Pattern Analysis and Machine Learning
The NCRG has a strong research record in the area of pattern analysis and machine learning. Prior activity has included major theoretical and algorithmic advances and inventions. For example, the GTM (Generative Topographic Mapping), MDN (Mixture Density Network), NeuroScale, and hierarchical GTM - all highly exploited models around the world - were all invented and developed by the NCRG. Novel approaches to algorithm design and implementation have been invented in the group, facilitating new ways to extract information for complex data sources. Part of this work has been embodied in software, known as NetLab, which is widely used. These methods have also been used in a broad range of applications, particularly in the biomedical area. Among the researchers working on the development of pattern analysis techniques and their application are Dr. Dan Cornford, Prof. David Lowe and Prof. Ian Nabney.
The NCRG work in the application of statistical mechanics techniques to complex interacting systems resulted in several significant contributions, in areas linked to the theory of learning, information theory, cryptography and hard computational problems. Activities linking statistical physics and information theory improved existing bounds in coding theory and provided insight that led to the development of new state-of-the-art error-correcting codes. Similar techniques have been employed to investigate multi-user communication, failures in electricity grids and distributed storage of data. Among the researchers working in this area are Dr. Jort van Mourik, Dr. Juan P Neirotti and Prof. David Saad.
The NCRG has developed a generic expertise in the area of complex systems. This activity encompasses both the modelling and understanding of complex dynamical systems, and the development of novel statistical and physical inference methods. The former looks at, for instance, the emergence of collaboration and hierarchy in evolving learning agents and arrays of micromechanical systems (MEMS), the dynamics of econo-systems (the field known as econophysics) and environmental modelling; while the latter focuses on new ways to extract information from complex systems, combining mathematical understanding and novel algorithmic development. A unique expertise developed in the NCRG is the ability to link and exploit methods that have been developed in the statistical physics community to model and analyse complex systems. Among the researchers working in this area are Dr. Sudhir Jain, Prof. David Lowe, Dr. Jort van Mourik, Dr. Juan P Neirotti, Dr. Alexander Stepanenko and Prof. David Saad.

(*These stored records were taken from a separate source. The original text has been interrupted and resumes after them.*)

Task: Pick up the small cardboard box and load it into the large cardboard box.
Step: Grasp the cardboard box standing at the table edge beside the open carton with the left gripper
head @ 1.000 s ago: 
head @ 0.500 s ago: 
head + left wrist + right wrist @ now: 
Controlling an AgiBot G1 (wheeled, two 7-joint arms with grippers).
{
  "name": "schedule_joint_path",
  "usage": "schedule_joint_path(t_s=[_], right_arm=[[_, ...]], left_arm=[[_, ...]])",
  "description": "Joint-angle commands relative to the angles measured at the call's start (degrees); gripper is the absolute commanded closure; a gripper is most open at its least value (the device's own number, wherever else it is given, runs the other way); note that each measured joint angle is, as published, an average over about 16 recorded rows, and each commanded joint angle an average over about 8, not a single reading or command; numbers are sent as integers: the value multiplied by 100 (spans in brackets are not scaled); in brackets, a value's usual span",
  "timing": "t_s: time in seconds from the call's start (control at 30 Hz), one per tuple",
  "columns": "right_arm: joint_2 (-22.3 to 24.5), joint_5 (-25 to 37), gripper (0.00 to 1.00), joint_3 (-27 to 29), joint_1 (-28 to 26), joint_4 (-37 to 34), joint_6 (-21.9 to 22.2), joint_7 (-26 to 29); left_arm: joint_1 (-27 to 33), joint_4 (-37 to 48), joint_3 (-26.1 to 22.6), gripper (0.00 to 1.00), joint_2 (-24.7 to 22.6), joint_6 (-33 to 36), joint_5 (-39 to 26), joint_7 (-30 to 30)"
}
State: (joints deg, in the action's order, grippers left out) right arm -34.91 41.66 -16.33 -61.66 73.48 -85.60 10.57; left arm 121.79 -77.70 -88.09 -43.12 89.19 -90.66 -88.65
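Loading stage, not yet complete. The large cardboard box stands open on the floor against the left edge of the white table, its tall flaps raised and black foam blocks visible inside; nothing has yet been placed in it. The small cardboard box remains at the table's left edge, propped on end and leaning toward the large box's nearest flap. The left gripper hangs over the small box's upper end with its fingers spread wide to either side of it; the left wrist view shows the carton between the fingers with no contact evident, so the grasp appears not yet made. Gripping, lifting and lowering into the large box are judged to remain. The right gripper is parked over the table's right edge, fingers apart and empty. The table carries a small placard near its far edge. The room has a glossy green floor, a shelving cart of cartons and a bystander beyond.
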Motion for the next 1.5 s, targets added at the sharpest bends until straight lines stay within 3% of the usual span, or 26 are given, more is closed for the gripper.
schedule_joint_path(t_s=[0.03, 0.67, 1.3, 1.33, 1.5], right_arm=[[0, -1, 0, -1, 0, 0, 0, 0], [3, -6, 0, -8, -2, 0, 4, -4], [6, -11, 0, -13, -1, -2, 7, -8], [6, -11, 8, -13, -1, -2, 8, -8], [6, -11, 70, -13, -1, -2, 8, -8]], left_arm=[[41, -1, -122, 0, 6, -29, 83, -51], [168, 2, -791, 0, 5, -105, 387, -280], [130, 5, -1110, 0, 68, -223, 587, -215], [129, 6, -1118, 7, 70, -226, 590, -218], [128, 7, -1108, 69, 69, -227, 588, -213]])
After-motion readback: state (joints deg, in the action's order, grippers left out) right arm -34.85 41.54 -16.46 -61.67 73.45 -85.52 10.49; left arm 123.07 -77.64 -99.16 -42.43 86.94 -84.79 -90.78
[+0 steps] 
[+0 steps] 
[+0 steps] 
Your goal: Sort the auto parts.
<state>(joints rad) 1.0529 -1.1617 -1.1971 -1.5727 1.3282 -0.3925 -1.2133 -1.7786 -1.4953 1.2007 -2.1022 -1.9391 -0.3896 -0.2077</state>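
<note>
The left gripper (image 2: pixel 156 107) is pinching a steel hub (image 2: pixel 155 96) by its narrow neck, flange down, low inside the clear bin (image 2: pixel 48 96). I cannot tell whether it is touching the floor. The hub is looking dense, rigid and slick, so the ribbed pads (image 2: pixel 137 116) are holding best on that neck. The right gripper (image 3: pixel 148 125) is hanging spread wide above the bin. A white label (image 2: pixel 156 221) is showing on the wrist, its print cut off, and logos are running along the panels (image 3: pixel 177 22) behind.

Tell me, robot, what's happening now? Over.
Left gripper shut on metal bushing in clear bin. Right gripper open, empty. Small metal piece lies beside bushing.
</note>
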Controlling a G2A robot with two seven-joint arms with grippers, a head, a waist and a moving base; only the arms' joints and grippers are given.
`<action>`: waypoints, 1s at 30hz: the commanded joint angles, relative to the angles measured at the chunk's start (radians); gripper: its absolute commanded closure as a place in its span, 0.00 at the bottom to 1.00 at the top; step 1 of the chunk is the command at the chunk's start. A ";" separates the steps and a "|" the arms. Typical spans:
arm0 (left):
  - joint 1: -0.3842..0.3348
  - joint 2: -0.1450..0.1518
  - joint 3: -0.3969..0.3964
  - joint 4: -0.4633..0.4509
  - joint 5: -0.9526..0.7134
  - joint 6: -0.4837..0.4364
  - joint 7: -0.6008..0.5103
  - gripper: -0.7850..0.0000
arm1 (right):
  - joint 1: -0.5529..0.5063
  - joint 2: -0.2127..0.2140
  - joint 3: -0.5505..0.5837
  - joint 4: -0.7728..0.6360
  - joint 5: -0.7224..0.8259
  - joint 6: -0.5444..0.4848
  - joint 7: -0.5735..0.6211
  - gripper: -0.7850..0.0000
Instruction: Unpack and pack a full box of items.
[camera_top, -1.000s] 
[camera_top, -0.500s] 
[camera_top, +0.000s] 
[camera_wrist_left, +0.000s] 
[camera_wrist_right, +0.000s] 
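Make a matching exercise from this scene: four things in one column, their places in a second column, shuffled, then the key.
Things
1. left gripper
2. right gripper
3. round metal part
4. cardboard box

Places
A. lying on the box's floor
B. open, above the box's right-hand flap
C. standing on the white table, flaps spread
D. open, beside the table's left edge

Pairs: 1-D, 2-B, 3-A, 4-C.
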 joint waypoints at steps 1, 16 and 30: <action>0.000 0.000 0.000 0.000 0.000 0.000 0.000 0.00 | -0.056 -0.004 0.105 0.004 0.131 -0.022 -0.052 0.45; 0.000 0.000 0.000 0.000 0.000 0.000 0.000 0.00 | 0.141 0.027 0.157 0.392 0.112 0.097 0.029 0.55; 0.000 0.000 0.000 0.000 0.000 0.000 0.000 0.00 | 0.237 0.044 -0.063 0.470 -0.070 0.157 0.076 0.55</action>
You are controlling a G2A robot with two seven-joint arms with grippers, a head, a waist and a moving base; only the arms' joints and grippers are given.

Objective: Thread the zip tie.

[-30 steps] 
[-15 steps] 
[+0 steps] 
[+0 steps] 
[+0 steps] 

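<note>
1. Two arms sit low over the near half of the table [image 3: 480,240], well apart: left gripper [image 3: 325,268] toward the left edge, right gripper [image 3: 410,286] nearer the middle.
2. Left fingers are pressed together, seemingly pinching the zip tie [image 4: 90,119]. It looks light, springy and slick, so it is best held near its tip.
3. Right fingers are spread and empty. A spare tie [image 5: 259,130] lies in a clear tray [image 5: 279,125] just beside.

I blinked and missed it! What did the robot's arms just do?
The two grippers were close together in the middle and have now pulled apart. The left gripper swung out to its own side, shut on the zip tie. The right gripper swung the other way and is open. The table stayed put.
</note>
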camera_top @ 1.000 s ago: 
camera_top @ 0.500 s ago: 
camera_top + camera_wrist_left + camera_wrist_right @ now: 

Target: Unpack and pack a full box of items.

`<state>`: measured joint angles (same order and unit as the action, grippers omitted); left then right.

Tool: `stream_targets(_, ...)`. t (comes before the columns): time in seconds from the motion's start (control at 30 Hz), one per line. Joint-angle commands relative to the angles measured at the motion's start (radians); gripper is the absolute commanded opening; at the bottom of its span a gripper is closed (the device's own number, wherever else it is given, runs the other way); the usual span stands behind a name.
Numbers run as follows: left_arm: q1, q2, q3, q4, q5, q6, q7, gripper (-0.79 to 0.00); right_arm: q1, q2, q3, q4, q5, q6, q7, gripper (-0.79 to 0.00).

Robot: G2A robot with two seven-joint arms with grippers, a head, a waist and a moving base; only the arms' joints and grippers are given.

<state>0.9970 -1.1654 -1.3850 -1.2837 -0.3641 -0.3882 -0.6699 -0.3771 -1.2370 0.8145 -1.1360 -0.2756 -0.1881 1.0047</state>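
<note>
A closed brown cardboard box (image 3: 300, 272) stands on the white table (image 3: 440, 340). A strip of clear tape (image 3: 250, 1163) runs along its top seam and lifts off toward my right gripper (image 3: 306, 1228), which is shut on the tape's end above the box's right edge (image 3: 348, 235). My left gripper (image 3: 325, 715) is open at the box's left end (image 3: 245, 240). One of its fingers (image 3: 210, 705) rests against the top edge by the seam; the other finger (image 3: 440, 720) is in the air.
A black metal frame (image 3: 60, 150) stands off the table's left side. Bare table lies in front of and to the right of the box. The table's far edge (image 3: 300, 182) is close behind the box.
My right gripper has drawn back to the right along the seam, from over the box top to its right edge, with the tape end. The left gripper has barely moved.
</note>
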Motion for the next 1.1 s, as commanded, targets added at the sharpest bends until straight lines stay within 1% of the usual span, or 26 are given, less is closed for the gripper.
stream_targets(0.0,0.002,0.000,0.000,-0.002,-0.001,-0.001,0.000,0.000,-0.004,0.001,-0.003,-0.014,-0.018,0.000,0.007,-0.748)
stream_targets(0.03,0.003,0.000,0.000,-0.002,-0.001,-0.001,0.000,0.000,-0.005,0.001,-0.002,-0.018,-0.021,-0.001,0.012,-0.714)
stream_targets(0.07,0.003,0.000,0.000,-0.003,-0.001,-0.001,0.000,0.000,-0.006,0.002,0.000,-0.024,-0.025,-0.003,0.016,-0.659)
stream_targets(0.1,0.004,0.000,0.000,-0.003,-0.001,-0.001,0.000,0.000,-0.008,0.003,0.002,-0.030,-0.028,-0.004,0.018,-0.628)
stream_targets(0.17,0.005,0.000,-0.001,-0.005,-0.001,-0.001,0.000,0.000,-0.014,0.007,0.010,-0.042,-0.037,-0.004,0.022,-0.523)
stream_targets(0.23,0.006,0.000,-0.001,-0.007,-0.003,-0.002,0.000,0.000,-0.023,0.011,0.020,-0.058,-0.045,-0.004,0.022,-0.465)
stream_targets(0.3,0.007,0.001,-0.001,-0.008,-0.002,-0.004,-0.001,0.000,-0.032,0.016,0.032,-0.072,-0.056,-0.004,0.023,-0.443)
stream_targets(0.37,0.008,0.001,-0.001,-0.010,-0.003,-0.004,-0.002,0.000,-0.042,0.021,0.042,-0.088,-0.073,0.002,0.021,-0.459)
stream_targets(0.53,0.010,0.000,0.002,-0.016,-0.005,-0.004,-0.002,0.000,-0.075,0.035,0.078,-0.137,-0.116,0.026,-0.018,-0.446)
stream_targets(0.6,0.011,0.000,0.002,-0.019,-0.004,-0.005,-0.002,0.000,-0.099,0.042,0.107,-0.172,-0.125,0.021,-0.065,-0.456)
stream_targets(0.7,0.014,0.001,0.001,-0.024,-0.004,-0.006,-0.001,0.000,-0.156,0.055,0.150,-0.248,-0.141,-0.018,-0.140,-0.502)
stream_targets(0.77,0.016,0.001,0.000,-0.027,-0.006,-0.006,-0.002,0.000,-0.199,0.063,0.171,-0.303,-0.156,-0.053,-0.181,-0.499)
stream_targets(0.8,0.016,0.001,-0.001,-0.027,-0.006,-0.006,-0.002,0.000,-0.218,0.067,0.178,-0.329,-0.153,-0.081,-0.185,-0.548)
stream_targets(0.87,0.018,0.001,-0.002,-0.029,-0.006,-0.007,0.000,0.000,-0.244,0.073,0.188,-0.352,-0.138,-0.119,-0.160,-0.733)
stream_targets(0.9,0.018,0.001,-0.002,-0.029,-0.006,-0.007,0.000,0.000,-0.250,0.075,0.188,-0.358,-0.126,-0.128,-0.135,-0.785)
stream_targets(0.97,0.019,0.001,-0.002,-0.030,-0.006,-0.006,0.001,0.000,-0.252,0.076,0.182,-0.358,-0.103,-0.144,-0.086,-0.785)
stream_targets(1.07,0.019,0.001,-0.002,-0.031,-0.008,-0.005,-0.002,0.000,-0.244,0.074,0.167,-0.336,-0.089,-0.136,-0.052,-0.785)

Nonlinear stochastic equations
Another area of the NCRG research is related to the field of nonlinear stochastic systems that are described by stochastic ordinary or partial differential equations. One example of such system is the Nonlinear Schrodinger Equation driven by spatio-temporal Gaussian noise. Such systems describe e.g. propagation of optical solitons in fibre transmission link with noise emitting optical amplifiers. In the study the traditional perturbational approach was applied to render the stochastic PDE to the system of stochastic ODEs (Langeven equations) with multiplicative noise for the parameters of an optical soliton. Then assuming that noise is white in both spatial and time coordinates a series of approaches were used to determine the distribution of the solution (including the Fokker-Planck equation, functional integration, direct Monte Carlo simulations). Among the researchers working in this area are Dr. Stanislav Derevyanko, Dr. Amit Chattopadhyay and Dr. Sotos Generalis.